Reproduce only what lies between the first line of the material below and the line containing "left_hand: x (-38", with both of those lines included and every line kept exact.

——————

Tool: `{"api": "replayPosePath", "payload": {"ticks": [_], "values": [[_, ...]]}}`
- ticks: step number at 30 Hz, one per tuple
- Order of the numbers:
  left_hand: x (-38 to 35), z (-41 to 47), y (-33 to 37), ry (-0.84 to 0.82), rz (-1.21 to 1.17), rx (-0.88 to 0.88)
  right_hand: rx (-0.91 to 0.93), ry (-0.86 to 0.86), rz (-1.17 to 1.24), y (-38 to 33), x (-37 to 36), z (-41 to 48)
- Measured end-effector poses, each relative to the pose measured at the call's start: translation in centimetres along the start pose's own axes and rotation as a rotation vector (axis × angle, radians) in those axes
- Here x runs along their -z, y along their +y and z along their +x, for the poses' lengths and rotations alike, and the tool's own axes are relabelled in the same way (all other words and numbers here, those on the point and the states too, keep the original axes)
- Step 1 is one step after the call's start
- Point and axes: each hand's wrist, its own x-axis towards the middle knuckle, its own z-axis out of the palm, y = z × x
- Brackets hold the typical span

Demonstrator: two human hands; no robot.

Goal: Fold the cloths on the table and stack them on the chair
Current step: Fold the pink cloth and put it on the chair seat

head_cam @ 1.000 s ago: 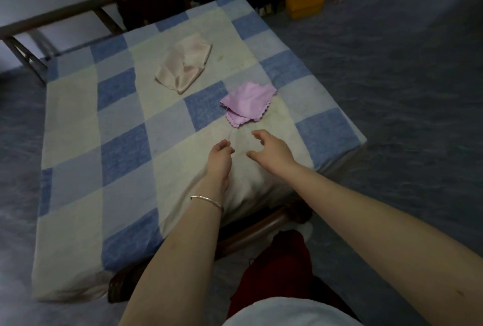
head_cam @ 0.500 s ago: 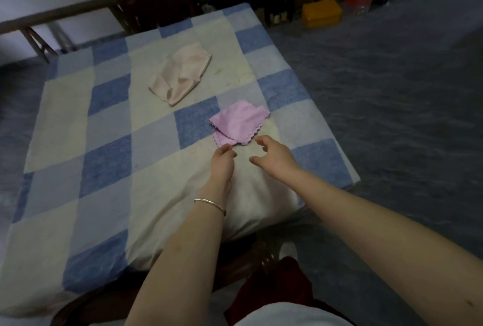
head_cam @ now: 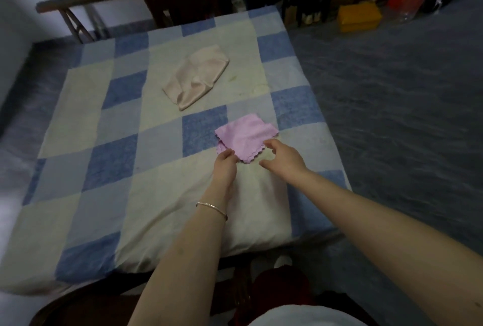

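Both hands have reached the pink cloth. Your left hand now has its grip pinched on the 7 o'clock corner, while your right hand hangs with a wide grip at the scalloped 5 o'clock edge. Folding looks ready to start. Mind the counter edge, near at 3 o'clock; open room lies toward 9 o'clock. A rumpled beige cloth waits well apart at 11 o'clock.

- Bare left forearm and right forearm.
- 1 thin, silver-coloured bangle at the wrist of the left hand.
- White top; dark red garment over the legs.
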Motion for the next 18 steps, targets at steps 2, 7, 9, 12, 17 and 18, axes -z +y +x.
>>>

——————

» Result of the task:
Tool: `{"api": "replayPosePath", "payload": {"ticks": [_], "values": [[_, ...]]}}`
- ticks: step number at 30 Hz, one per tuple
- Order of the numbers:
  left_hand: x (-38 to 35), z (-41 to 47), y (-33 to 37), ry (-0.84 to 0.82), rz (-1.21 to 1.17), rx (-0.88 to 0.88)

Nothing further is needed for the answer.